| WHAT YOU ARE ASKED TO DO |
Could you set down all of the data again, exactly as it stands?

| DATA BLOCK |
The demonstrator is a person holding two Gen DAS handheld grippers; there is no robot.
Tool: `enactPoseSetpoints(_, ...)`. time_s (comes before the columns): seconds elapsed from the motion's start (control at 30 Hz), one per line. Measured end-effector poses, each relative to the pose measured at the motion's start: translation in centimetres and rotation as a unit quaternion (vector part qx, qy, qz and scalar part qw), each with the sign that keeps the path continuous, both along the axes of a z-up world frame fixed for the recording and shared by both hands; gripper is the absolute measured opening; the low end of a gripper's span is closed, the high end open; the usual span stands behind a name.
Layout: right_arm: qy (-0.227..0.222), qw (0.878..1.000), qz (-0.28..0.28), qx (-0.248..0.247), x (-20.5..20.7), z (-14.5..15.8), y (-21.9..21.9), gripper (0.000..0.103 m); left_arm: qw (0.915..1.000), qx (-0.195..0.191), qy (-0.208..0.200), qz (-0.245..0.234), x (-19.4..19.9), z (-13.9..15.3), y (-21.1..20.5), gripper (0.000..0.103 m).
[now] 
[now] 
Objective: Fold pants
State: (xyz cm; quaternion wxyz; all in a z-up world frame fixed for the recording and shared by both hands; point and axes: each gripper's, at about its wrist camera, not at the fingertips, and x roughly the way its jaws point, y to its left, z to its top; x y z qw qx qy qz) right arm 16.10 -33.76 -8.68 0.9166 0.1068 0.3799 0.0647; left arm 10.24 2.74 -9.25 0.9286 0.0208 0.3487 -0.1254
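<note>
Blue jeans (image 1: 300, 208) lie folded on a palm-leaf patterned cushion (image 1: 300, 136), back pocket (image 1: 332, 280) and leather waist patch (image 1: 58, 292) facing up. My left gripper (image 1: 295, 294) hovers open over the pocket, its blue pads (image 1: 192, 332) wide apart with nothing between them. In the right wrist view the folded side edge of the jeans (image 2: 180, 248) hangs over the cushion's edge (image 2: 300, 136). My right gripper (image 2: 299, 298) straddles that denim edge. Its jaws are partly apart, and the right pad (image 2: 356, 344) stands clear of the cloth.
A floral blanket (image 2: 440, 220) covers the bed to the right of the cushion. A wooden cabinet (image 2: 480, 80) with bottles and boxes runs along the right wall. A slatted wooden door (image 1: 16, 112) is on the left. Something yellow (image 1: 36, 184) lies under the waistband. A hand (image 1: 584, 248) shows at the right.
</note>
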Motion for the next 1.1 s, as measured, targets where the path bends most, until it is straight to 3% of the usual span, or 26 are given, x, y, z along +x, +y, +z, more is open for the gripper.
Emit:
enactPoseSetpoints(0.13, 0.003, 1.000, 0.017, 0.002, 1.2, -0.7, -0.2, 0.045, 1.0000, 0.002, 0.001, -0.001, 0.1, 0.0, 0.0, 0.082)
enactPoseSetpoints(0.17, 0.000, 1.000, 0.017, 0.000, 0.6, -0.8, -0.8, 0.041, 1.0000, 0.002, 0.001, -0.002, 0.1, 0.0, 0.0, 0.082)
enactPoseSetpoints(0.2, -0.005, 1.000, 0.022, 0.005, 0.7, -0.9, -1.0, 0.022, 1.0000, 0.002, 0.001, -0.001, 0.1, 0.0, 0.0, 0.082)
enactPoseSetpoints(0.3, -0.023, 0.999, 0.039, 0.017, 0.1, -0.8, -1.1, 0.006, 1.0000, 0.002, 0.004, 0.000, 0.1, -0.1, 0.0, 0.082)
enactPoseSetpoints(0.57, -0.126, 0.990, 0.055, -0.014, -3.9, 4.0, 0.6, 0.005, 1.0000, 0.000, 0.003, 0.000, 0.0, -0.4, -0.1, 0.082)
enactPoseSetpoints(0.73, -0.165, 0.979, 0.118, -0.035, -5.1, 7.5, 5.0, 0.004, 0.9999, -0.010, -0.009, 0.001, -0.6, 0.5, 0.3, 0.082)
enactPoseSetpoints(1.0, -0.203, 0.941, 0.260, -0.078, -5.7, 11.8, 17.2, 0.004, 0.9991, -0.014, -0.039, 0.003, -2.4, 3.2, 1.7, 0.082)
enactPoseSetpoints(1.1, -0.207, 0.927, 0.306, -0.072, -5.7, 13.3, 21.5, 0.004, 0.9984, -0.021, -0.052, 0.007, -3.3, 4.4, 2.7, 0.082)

| YOUR RESPONSE |
The demonstrator is a person holding two Gen DAS handheld grippers; there is no robot.
Tool: `enactPoseSetpoints(_, ...)`. time_s (comes before the columns): seconds elapsed from the motion's start (control at 30 Hz), one per line. Measured end-effector poses, each relative to the pose measured at the motion's start: translation in centimetres and rotation as a unit quaternion (vector part qx, qy, qz and scalar part qw), each with the sign that keeps the path continuous, both along the axes of a z-up world frame fixed for the recording and shared by both hands; gripper is the absolute measured opening; the low end of a gripper's span is closed, the high end open; the usual span stands behind a name.
Layout: right_arm: qy (-0.227..0.222), qw (0.878..1.000), qz (-0.28..0.28), qx (-0.248..0.247), x (-20.5..20.7), z (-14.5..15.8), y (-21.9..21.9), gripper (0.000..0.103 m); left_arm: qw (0.915..1.000), qx (-0.195..0.191), qy (-0.208..0.200), qz (-0.245..0.234), x (-19.4..19.9), z (-13.9..15.3), y (-21.1..20.5), gripper (0.000..0.103 m).
[now] 
[now] 
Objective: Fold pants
State: (xyz cm; quaternion wxyz; all in a z-up world frame fixed for the recording and shared by both hands; point and axes: each gripper's, at about its wrist camera, not at the fingertips, and x roughly the way its jaws point, y to its left, z to its top; x y z qw qx qy qz) right arm 16.10 -33.76 -8.68 0.9166 0.1068 0.3799 0.0647; left arm 10.24 2.74 -9.25 0.9286 0.0208 0.3487 -0.1254
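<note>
Blue jeans (image 1: 300, 208) lie folded on a palm-leaf patterned cushion (image 1: 300, 136), back pocket (image 1: 332, 280) and leather waist patch (image 1: 58, 292) facing up. My left gripper (image 1: 295, 294) hovers open over the pocket, its blue pads (image 1: 192, 332) wide apart with nothing between them. In the right wrist view the folded side edge of the jeans (image 2: 180, 248) hangs over the cushion's edge (image 2: 300, 136). My right gripper (image 2: 299, 298) straddles that denim edge. Its jaws are partly apart, and the right pad (image 2: 356, 344) stands clear of the cloth.
A floral blanket (image 2: 440, 220) covers the bed to the right of the cushion. A wooden cabinet (image 2: 480, 80) with bottles and boxes runs along the right wall. A slatted wooden door (image 1: 16, 112) is on the left. Something yellow (image 1: 36, 184) lies under the waistband. A hand (image 1: 584, 248) shows at the right.
</note>
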Motion for the next 1.1 s, as measured, targets where the path bends most, until it is straight to 3% of the usual span, or 26 are given, x, y, z along +x, +y, +z, more is open for the gripper.
Emit:
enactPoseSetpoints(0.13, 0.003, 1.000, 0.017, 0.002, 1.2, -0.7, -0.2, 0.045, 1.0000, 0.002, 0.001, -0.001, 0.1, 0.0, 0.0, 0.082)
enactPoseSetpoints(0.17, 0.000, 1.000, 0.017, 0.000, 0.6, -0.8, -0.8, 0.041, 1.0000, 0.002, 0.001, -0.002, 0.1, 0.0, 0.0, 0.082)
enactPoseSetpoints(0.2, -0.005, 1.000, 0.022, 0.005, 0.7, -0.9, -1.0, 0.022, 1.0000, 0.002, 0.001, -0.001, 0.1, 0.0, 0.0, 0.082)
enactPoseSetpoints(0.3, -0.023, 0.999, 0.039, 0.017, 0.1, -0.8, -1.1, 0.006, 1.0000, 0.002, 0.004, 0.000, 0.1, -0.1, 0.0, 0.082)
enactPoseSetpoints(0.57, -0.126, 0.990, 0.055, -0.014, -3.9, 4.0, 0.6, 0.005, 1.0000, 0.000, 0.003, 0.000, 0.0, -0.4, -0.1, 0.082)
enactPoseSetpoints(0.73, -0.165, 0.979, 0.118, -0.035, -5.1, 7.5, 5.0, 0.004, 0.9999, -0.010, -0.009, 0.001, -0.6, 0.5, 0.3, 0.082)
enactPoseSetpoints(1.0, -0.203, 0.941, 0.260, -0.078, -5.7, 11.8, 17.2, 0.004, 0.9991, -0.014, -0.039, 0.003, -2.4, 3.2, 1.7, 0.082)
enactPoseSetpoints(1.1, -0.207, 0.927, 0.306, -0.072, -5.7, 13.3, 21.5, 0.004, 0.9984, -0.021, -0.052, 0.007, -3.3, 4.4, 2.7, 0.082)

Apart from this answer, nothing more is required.